Recognizing Symptoms of Teen Suicide

ByABC News
January 7, 2002, 5:54 PM

Jan. 7 -- What drove 15-year-old Charles Bishop to crash a plane into a Florida high-rise may never be known, but experts say there's much that can be learned about his likely state of mind, and those insights may shed light on the broader problems of teen violence and suicide.

Bishop died Saturday when he slammed a stolen airplane into an office building in downtown Tampa. A suicide note he left behind expressed sympathy for Osama bin Laden, law enforcement officials said.

Police have called Bishop a troubled young man, but one of his teachers, Gabriella Terry, described him as "very sociable, very active in class."

Dr. David Shaffer, a child psychiatrist at Columbia University in New York, believes it may be possible to diagnose any problems Bishop had.

"You can patch together the kind of psychiatric diagnosis the kid had, usually without any difficulty," said Shaffer. "What you normally do, in the case of a 15-year-old, is you interview both parents separately, and you would also interview some teenagers either a sibling or a friend who knew them well and you would ask in a lot of detail about individual symptoms."
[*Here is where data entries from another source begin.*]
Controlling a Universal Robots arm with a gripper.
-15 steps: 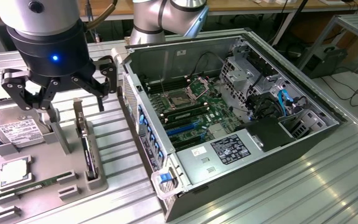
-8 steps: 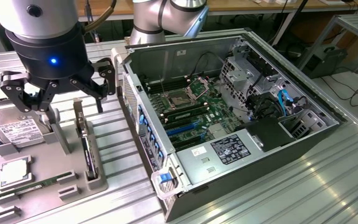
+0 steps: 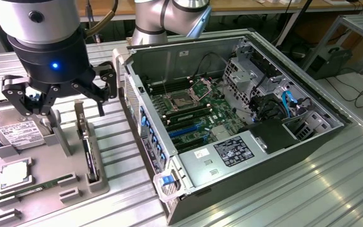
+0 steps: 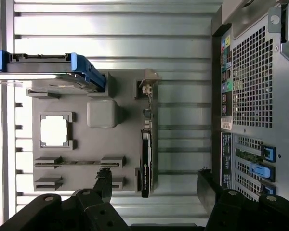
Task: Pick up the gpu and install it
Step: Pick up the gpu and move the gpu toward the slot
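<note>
Robotics lab, slatted metal bench, opened computer tower, grey parts fixture

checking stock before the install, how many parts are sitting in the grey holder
4: the hard drive at one end, the cpu in the middle, a memory stick beside it, the gpu on edge nearest the computer case. None looks hidden.

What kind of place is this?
Probably a robotics lab or workshop: a robot's gripper hangs over a gray parts tray on a ribbed metal table, beside an open computer case.
</note>
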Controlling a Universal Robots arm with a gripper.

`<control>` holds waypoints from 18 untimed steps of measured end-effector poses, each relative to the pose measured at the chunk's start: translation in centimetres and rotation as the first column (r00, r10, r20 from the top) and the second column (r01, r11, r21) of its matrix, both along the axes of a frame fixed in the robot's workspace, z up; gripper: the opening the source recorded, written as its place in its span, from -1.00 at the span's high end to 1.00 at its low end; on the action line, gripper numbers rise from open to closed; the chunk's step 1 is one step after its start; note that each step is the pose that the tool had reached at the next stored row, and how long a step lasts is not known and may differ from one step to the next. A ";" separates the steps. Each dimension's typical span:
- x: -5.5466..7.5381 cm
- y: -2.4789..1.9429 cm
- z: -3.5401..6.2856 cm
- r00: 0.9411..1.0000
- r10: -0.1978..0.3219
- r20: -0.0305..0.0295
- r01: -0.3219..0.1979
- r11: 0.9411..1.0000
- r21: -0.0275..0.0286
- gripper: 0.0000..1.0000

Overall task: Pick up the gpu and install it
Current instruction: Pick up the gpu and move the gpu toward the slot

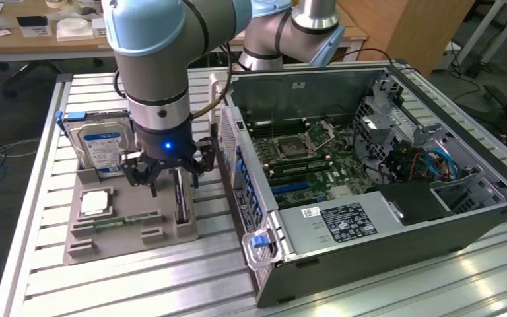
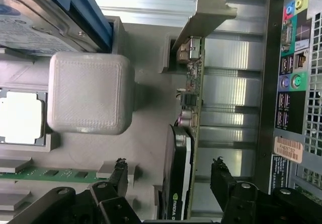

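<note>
Expect the gpu (image 2: 182, 176) to be light and stiff, but fragile. It is a thin board with small parts on its faces, so I judge that it wants a gentle squeeze across the two flat faces, at the dark cooler body. Keep off the bare green board and the bracket. Its faces look smooth, so a loose hold may let it slip.

You see it standing on its long edge: a dark face with a small green logo, a green circuit board behind it, and a narrow silver bracket (image 2: 207, 11) at its far end.

It sits in a slot of the grey tray (image 1: 103, 241), on the tray's side nearest the case (image 1: 368, 218), at the exterior view's left of that case.

Your pincer (image 1: 174, 183) hangs right over the card and stands wide. One finger is on each side of the card, with a gap showing on both sides, so it holds nothing.

On the same tray, further to the exterior view's left, are the memory stick (image 1: 126, 220), the processor (image 1: 95, 201) and the hard drive (image 1: 100, 145) at the far end. The open case lies on the bench (image 1: 148, 287) with its motherboard showing.
</note>
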State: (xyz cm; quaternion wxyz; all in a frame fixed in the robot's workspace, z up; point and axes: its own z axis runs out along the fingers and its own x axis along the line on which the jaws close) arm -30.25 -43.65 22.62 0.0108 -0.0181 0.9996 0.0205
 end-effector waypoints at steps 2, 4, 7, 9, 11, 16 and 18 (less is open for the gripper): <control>0.1 0.18 -0.25 1.000 -0.001 0.000 0.001 1.000 0.000 -0.53; 0.1 0.37 -0.43 1.000 -0.006 0.000 0.006 1.000 0.000 -0.53; 0.2 0.65 -0.69 1.000 -0.018 0.000 0.018 1.000 0.000 -0.53; 0.3 0.85 -0.88 1.000 -0.029 0.000 0.029 1.000 0.000 -0.53; 0.4 0.88 -0.95 0.999 -0.033 0.000 0.033 0.999 0.000 -0.50; 0.4 0.88 -0.95 0.999 -0.033 0.000 0.033 0.999 0.000 -0.24; 0.4 0.88 -0.97 0.999 -0.038 0.000 0.038 0.999 0.000 -0.22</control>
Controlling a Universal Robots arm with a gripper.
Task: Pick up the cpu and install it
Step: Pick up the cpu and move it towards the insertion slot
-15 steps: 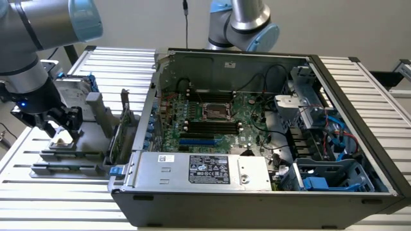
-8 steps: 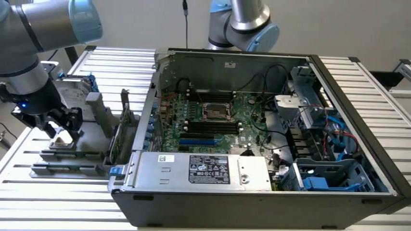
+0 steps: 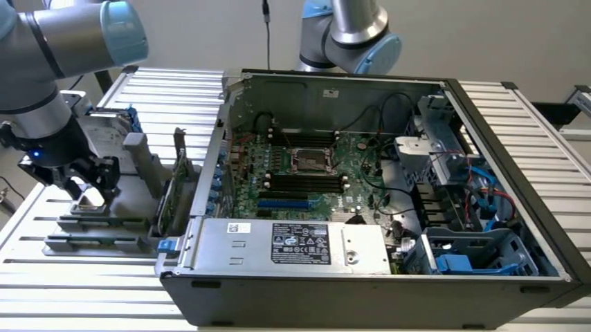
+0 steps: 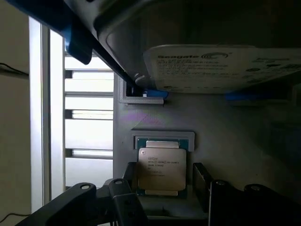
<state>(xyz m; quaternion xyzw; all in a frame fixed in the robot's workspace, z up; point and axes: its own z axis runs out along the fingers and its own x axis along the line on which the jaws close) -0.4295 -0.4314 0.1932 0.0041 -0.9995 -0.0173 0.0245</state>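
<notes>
The cpu (image 4: 161, 168), a small square chip with a shiny metal top, lies flat in its recess on the grey parts holder (image 4: 225, 136). My gripper (image 4: 164, 178) is open and straddles it, one black finger (image 4: 130, 175) close beside one edge and the other a little apart from the opposite edge. In the exterior view, the gripper (image 3: 91, 194) hangs low over the cpu (image 3: 93, 202) at the exterior view's left, outside the computer case (image 3: 369, 290). The empty socket (image 3: 312, 160) sits in the middle of the motherboard.
A silver hard drive (image 4: 221, 66) in a blue frame stands on the holder just beyond the cpu. Memory sticks (image 3: 102, 223) and an upright card (image 3: 171, 187) stand between the holder and the case. A second arm (image 3: 347, 34) rises behind the case.
</notes>
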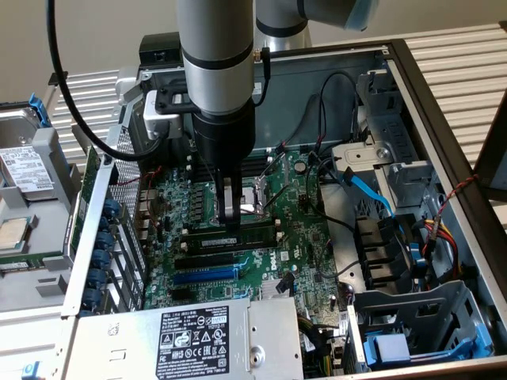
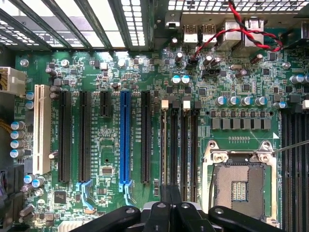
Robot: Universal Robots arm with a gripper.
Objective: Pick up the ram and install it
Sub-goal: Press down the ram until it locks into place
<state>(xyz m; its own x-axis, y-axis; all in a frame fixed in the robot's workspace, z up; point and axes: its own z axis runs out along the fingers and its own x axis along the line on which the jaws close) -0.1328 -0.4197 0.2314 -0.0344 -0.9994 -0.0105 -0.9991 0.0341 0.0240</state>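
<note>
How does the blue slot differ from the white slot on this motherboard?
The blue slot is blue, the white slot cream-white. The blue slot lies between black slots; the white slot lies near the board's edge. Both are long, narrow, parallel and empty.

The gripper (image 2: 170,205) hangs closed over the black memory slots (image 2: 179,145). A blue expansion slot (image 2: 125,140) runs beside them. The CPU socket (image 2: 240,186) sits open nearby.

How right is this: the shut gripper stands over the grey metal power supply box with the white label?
Wrong in one point. The exterior view shows the shut gripper standing over the long, thin, dark green ram strip on the green motherboard, not over the grey metal power supply box.
</note>
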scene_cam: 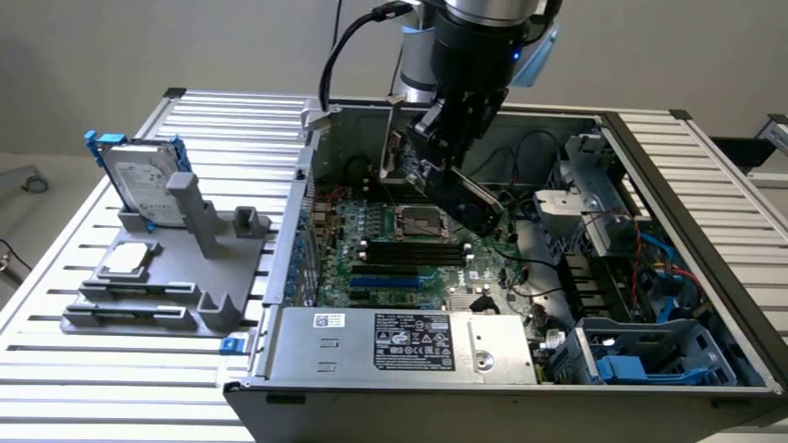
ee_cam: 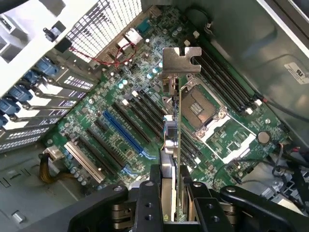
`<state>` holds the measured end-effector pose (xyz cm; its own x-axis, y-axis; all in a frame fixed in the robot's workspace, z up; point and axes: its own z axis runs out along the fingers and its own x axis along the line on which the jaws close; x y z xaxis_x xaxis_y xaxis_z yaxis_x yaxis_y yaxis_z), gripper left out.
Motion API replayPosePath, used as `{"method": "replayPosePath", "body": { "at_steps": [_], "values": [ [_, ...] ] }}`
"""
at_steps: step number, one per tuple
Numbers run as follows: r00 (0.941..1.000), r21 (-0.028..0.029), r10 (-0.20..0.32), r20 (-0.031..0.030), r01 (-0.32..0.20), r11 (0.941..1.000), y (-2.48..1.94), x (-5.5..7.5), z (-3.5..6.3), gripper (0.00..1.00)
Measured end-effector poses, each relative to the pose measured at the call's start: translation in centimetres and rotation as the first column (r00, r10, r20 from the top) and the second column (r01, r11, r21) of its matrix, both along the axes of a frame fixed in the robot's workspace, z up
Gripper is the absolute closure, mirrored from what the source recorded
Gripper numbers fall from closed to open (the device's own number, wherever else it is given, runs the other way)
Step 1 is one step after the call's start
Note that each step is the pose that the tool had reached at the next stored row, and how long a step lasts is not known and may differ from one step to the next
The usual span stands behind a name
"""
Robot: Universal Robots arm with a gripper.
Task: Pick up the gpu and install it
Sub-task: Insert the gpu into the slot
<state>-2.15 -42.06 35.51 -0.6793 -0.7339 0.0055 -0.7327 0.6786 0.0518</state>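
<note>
One gpu (ee_cam: 170, 137) hung clamped in my tool (ee_cam: 171, 195) over one motherboard (ee_cam: 120, 111); in the exterior view, one hard drive (scene_cam: 142, 180) stood at nine o'clock from the case (scene_cam: 671, 185).

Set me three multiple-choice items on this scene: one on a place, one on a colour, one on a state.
1. Where is the gpu?
A. on the floor
B. above the motherboard, inside the case
C. in a person's grasp

2. The hard drive's frame is:
A. red
B. green
C. blue

3. The hand is:
A. shut on the gpu
B. open and empty
C. shut on a cable

Answers:
1 B, the card hangs over the board within the case walls.
2 C, blue edges show around the drive.
3 A, the card sits clamped between its fingers.
</note>
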Motion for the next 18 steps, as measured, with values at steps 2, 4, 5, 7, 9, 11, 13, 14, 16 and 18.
{"method": "replayPosePath", "body": {
  "at_steps": [2, 4, 5, 7, 9, 11, 13, 14, 16, 18],
  "values": [
    [0.9994, 0.0062, 0.034, 0.0001, -0.034, 0.9994, 0.0, 0.0, -0.04, 0.74],
    [0.9976, 0.0114, 0.069, 0.0004, -0.069, 0.9976, 0.0, 0.0, -0.08, 0.74],
    [0.9962, 0.0138, 0.087, 0.0005, -0.087, 0.9961, 0.0, 0.0, -0.1, 0.74],
    [0.9923, 0.0188, 0.124, 0.0011, -0.124, 0.9922, 0.0, 0.0, -0.15, 0.74],
    [0.9873, 0.0227, 0.159, 0.0016, -0.159, 0.9871, 0.0, 0.0, -0.19, 0.74],
    [0.9807, 0.0265, 0.196, 0.0022, -0.196, 0.9803, 0.0, 0.0, -0.22, 0.74],
    [0.973, 0.03, 0.231, 0.0031, -0.231, 0.9725, 0.0, 0.0, -0.27, 0.74],
    [0.9688, 0.0324, 0.248, 0.0037, -0.248, 0.9682, 0.0, 0.0, -0.31, 0.74],
    [0.9599, 0.0412, 0.28, 0.0061, -0.28, 0.959, 0.0, 0.0, -0.37, 0.74],
    [0.9502, 0.0499, 0.311, 0.0088, -0.312, 0.9489, 0.0, 0.0, -0.45, 0.74]
  ]
}}
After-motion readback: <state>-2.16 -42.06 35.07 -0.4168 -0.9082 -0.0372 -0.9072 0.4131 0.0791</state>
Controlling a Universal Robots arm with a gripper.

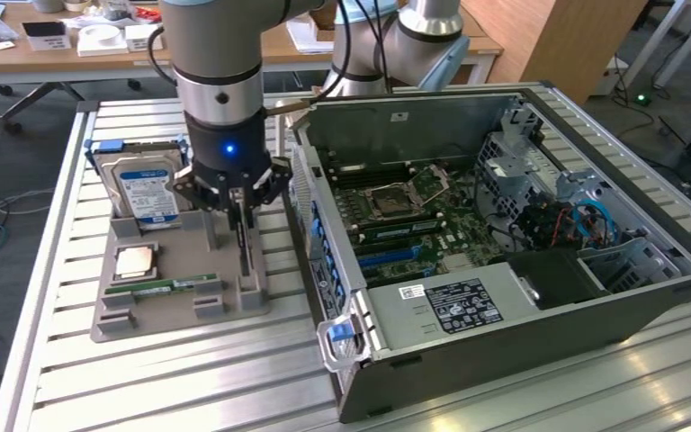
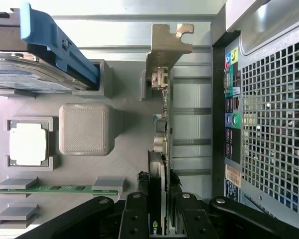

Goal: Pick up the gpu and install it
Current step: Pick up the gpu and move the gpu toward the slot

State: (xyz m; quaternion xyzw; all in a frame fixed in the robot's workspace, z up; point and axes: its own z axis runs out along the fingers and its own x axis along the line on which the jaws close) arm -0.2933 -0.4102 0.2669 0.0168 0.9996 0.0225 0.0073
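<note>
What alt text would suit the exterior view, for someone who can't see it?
A robot arm's gripper is closed on the gpu, a thin card standing on edge in a grey tray on a slatted table. The tray also holds a hard drive, a processor chip and a RAM stick. An open computer case sits at the exterior view's right.

The gpu [image 2: 162,127] has a dull metal bracket; the tray [image 2: 129,159] looks matt grey plastic.
</note>
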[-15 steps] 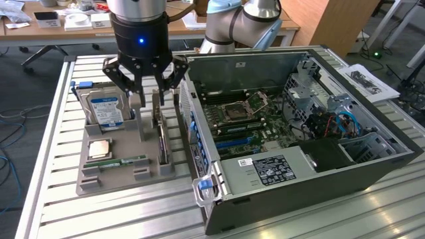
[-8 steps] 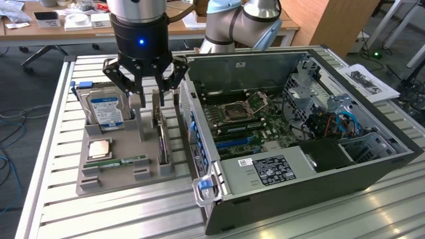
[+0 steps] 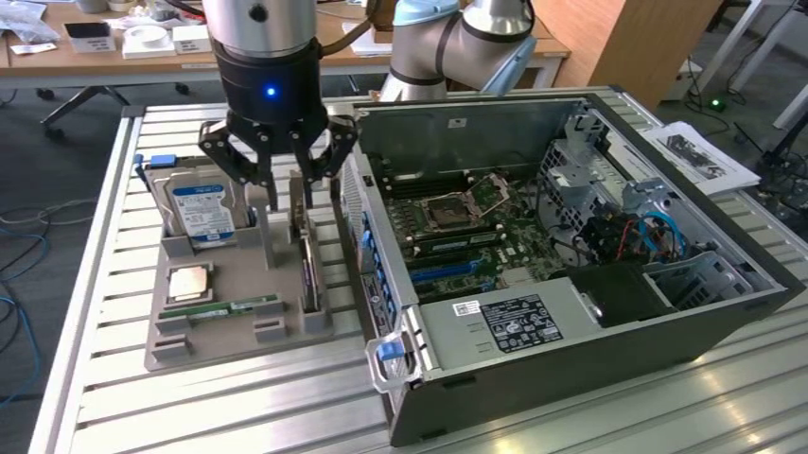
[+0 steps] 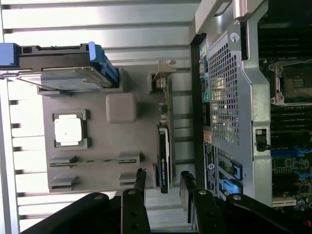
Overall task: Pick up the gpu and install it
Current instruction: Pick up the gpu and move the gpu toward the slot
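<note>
Claw [image 3: 283,189]: open, fingers [image 4: 141,183] apart with a clear gap, holding nothing; hanging low over the far end of the holder, straight above the card.
Gpu [image 3: 307,257]: standing on its long edge in a slot of the grey holder [image 3: 170,345], on the side nearest the computer case [image 3: 707,312]; not lifted yet.
Gpu in the wrist view [image 4: 163,146]: seen from above as a thin line, black cooler block on one face, silver bracket at the end away from the claw [image 4: 163,183]; near end lined up with the gap between the two fingers, touching neither as far as can be seen.
Hard drive [image 3: 202,213]: upright in the holder, blue label facing out, on the exterior view's left of the claw.
Processor chip [image 3: 189,282]: flat in a square pocket of the holder.
Memory stick [image 3: 234,307]: lying in a long slot just beside the chip.
Computer case: open on its side, motherboard [image 3: 467,227] visible inside, just beside the holder on the exterior view's right.
Surface [image 3: 127,397]: ribbed metal slats, carrying holder and case.
</note>
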Controlling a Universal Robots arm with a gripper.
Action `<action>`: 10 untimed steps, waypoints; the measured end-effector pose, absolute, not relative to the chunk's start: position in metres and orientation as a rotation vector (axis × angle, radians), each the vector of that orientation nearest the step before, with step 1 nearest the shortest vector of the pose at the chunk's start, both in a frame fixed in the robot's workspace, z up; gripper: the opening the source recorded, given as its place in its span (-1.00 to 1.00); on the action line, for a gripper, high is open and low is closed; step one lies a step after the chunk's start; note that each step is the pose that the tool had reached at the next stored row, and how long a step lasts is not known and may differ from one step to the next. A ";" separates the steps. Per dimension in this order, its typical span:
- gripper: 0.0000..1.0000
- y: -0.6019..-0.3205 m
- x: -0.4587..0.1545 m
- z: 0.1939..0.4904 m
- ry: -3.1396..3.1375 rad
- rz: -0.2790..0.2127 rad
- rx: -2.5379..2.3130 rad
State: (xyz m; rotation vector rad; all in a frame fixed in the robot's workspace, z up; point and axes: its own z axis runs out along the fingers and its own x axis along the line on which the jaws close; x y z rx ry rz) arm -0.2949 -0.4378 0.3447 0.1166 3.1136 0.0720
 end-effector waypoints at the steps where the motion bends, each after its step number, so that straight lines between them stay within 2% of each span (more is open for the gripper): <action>1: -0.17 -0.438 -0.295 0.343 3.114 0.072 0.117; 10: -0.17 -0.438 -0.295 0.332 3.114 0.072 0.117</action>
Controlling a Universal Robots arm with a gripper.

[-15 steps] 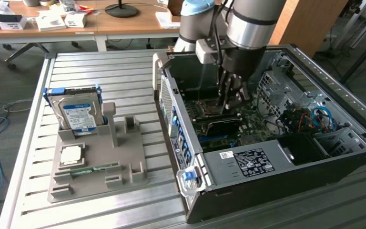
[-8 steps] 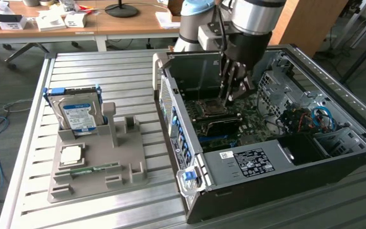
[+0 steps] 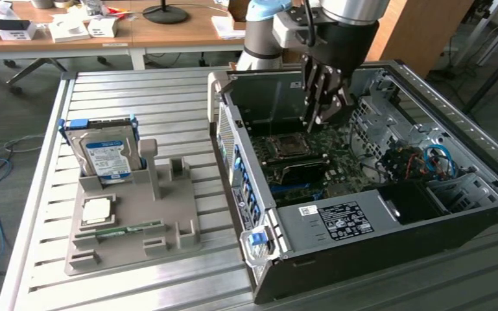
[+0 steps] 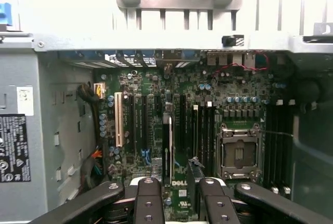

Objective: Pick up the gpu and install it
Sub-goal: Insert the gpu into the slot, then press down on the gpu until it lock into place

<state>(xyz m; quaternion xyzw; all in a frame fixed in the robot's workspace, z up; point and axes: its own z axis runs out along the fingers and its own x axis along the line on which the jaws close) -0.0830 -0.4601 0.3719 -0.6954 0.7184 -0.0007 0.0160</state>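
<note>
Hovering over one motherboard [image 4: 239, 86] — jaws gripping one gpu [image 4: 167, 141] edge-on.

One open computer case [image 3: 353, 214], one motherboard [image 4: 177, 130] inside, one bare processor socket [image 4: 238, 154]. One gripper [image 3: 325, 111] over the case, holding one gpu [image 4: 168, 146] edge-on. One grey holder tray [image 3: 132, 223] on one slatted metal table [image 3: 137, 91]. One hard drive [image 3: 108, 155] upright in the tray, one memory stick [image 3: 128, 229], one square processor chip [image 3: 98, 211]. One wooden desk [image 3: 163, 29] behind.
</note>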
Shaffer refers to this technique as a psychological autopsy, or a way to piece together the clues to a person's psyche after his death.

"The context of the way he killed himself had to do with what was going on in the news. So in a way it's a little bit of a copycat," said Elaine Leader, a psychotherapist at Cedars-Sinai Medical Center in Los Angeles.

Identifying the Symptoms

Many experts believe the problem of teen suicide stems from mood disorders, such as depression.

"Two-thirds of the kids who commit suicide have a mood disorder, primarily bipolar disorder or depression," said Dr. Eric Benjamin, a child psychiatrist at Phoenix Children's Hospital in Arizona.

"There is that quiet small group of 10 to 20 percent of kids who everybody thought was a perfect student; they were quiet; they never said anything. A lot of these kids will get obsessed with perceived role models or heroes, and start living in their own world," he said.